La pratique de la psychothérapie implique nécessairement une connaissance de la psychopathologie, un savoir-faire clinique qui donne l’éclairage indispensable à la conduite du traitement. Le praticien doit de posséder une technique complexe et faire preuve d'uen distance et d'une réflexivité constante eu égard à lui-même pour se déprendre des illusions intersubjectives. La pratique psychothérapique est un art difficile intimement soudé à l’ensemble de la connaissance du psychisme humain.

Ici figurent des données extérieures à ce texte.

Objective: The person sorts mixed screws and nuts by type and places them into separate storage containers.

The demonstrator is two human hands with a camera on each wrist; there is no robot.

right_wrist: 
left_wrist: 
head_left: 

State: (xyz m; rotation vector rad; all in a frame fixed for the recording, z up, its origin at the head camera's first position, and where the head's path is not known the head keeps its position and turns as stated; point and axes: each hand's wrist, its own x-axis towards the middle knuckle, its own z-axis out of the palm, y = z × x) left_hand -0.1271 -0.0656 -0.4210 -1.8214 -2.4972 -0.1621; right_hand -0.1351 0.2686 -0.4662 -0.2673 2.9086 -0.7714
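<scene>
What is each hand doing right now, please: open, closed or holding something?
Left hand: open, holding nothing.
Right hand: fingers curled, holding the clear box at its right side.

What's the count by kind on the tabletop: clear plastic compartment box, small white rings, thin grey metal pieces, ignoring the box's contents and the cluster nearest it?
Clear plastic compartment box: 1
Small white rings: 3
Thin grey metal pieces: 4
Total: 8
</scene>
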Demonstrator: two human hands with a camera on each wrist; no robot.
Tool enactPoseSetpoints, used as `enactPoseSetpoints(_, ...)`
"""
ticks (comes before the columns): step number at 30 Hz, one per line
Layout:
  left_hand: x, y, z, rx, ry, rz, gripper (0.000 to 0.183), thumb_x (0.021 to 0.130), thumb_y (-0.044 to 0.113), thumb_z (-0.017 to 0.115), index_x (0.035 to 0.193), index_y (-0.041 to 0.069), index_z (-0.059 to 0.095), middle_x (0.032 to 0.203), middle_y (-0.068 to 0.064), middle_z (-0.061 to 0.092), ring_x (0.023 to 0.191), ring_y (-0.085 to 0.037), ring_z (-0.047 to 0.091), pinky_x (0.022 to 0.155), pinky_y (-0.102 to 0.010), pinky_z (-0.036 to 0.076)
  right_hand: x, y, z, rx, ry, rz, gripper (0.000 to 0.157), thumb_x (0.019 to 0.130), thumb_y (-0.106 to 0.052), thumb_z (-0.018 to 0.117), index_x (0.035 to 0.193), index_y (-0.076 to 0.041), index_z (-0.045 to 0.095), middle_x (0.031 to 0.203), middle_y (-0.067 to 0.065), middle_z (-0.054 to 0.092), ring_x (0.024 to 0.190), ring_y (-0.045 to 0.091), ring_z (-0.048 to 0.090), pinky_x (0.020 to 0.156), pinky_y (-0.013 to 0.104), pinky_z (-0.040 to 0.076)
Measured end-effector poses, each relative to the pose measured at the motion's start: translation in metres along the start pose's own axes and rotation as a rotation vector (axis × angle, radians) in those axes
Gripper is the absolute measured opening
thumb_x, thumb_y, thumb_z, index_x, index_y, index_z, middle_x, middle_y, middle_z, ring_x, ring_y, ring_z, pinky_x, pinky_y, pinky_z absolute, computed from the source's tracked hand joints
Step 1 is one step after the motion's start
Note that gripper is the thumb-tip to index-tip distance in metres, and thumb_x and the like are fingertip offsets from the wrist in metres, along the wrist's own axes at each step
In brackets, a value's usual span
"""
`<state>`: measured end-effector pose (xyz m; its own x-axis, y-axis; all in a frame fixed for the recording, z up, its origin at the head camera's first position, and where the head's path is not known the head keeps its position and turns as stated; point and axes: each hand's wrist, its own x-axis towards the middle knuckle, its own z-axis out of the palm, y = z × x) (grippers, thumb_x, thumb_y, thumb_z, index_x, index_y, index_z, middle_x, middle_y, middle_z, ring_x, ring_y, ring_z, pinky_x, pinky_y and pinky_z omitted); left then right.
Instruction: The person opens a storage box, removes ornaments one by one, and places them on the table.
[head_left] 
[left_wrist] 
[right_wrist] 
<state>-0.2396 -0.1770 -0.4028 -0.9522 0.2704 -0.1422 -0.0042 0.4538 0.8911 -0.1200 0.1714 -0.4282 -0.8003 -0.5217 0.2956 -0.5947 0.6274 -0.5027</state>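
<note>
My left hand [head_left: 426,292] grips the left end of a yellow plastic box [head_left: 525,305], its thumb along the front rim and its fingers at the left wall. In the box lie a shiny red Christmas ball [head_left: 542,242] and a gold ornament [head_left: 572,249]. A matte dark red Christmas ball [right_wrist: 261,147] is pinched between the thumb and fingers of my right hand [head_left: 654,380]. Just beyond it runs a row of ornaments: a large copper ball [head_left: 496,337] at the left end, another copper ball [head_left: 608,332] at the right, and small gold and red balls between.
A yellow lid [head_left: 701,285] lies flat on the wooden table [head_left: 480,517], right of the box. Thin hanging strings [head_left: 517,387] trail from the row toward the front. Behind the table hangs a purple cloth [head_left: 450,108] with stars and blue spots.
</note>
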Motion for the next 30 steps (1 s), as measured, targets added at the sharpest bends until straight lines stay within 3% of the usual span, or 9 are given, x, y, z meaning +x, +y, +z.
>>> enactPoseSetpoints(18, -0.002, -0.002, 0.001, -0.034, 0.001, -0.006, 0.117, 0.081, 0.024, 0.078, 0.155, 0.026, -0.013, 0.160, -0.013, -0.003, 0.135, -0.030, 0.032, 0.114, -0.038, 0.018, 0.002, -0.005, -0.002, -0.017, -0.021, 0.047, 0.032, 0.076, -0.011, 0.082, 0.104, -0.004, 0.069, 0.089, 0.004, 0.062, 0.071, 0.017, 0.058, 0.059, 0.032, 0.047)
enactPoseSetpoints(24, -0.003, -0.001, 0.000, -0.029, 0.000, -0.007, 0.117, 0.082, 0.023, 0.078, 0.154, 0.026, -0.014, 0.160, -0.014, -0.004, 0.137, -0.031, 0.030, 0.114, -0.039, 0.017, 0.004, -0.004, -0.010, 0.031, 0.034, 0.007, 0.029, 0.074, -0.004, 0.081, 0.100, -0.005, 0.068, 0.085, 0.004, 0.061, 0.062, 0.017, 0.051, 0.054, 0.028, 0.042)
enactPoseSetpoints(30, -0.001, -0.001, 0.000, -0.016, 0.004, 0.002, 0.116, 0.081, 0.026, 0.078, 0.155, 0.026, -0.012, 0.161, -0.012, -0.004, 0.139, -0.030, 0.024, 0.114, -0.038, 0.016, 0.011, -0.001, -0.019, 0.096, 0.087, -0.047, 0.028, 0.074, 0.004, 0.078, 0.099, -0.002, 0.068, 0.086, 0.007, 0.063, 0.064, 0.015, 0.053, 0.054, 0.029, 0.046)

La psychothérapie ne peut se réduire à une technique. Les « thérapies » consistant en une application de techniques isolées de la connaissance globale du psychisme humain ne sont pas des psychothérapies. Ce sont des pratiques inutiles, des simulacres faits par des personnes naïves ou peu scrupuleuses.
Ces considérations conditionnent notre présentation qui délaissera les très nombreux procédés proposés. Nous nous attacherons, tout au contraire, à exposer les connaissances et les principes à suivre pour mener à bien une psychothérapie, ces principes pouvant faire l’objet de divers aménagements selon la nécessité du cas et à la demande formulée par le patient.
Nous verrons les psychothérapies généralistes de soutien qui visent une amélioration au quotidien par la résolution de problèmes et les conseils, auxquelles on peut adjoindre des techniques particulières. Nous finirons par les psychothérapies psychanalytiques (ou dynamiques) qui cherchent à produire une modification du psychisme en profondeur. Nous montrerons les inflexions qu’elles doivent prendre pour s’adapter à la personnalité du sujet.